Exactly the lines below from the line with "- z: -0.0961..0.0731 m" through the line with "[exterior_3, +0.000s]" must make up the answer, both ends included and pictures left out.
= = = = = = =
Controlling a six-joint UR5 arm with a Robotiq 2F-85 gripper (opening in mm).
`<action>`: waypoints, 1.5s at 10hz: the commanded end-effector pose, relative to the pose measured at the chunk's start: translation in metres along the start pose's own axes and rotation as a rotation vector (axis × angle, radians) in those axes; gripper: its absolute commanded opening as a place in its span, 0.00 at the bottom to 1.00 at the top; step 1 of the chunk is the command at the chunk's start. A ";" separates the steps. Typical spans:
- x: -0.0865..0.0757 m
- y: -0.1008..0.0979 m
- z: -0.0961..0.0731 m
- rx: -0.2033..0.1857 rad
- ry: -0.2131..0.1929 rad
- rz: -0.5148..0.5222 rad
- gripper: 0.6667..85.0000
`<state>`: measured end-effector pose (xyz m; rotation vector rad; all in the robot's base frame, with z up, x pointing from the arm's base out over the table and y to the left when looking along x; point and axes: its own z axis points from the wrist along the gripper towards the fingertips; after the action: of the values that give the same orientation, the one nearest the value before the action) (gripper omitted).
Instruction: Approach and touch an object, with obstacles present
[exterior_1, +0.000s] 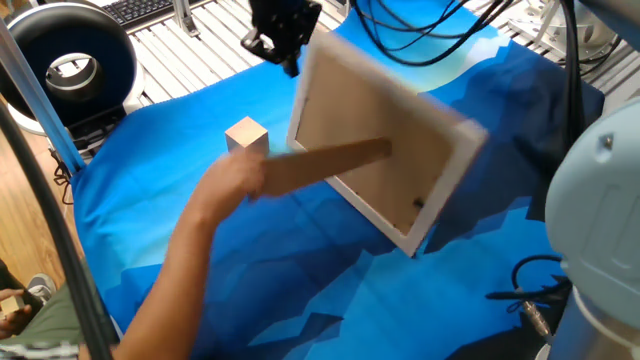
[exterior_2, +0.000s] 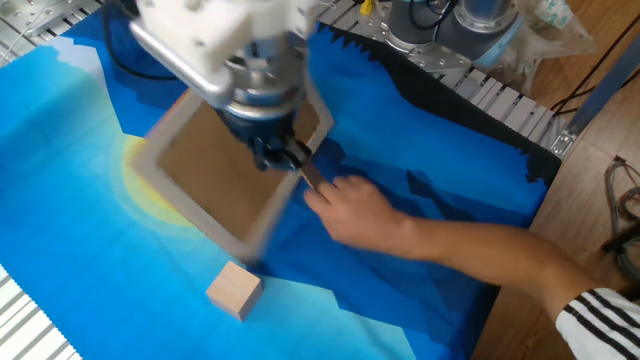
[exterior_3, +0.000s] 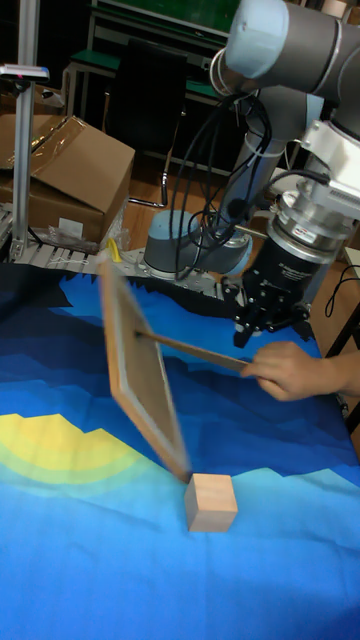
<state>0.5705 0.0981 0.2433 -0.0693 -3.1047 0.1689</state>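
1. We saw the small wooden cube (exterior_1: 247, 135) resting on the blue patterned cloth (exterior_1: 150, 190) that covered the surface, near the cloth's edge in the other fixed view (exterior_2: 235, 290).
2. The long wooden board (exterior_1: 385, 135) stood tilted and blurred, leaning over rather than upright; in the tall fixed view its lower corner (exterior_3: 180, 465) hung just above and beside the cube (exterior_3: 211, 502).
3. A thin brown strip (exterior_1: 330, 163) ran from the board's face out to a person's hand (exterior_1: 225, 180), which gripped its free end.
4. In the tall fixed view the hand (exterior_3: 285, 370) sat just below the claw (exterior_3: 265, 318), with the strip (exterior_3: 195, 349) stretching from it to the board (exterior_3: 140, 365).
5. The claw (exterior_1: 285, 45) hovered over the board's upper edge, well apart from the cube and touching neither.
6. We could not tell whether the claw's fingers were spread or closed; they showed only as a dark cluster (exterior_2: 275, 150) with nothing visibly held.
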 end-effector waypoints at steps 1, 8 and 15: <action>-0.008 0.037 0.019 0.002 -0.022 0.053 0.00; 0.004 -0.060 -0.008 0.090 0.022 -0.100 0.00; 0.011 -0.145 0.038 0.088 -0.032 -0.097 0.00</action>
<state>0.5574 -0.0237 0.2353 0.0948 -3.0931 0.3192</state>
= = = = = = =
* _FINAL ANSWER_:
- z: -0.0961..0.0731 m
- rx: -0.2033..0.1857 rad
- ry: -0.2131..0.1929 rad
- rz: -0.5148..0.5222 rad
- gripper: 0.6667..85.0000
`<state>`: measured end-effector pose (xyz m; rotation vector rad; all in the robot's base frame, with z up, x pointing from the arm's base out over the table and y to the left when looking along x; point and axes: its own z axis points from the wrist along the gripper towards the fingertips; after the action: of the values that give the same orientation, the one nearest the value before the action) (gripper omitted).
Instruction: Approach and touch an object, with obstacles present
[exterior_1, +0.000s] 
[exterior_2, +0.000s] 
[exterior_3, +0.000s] 

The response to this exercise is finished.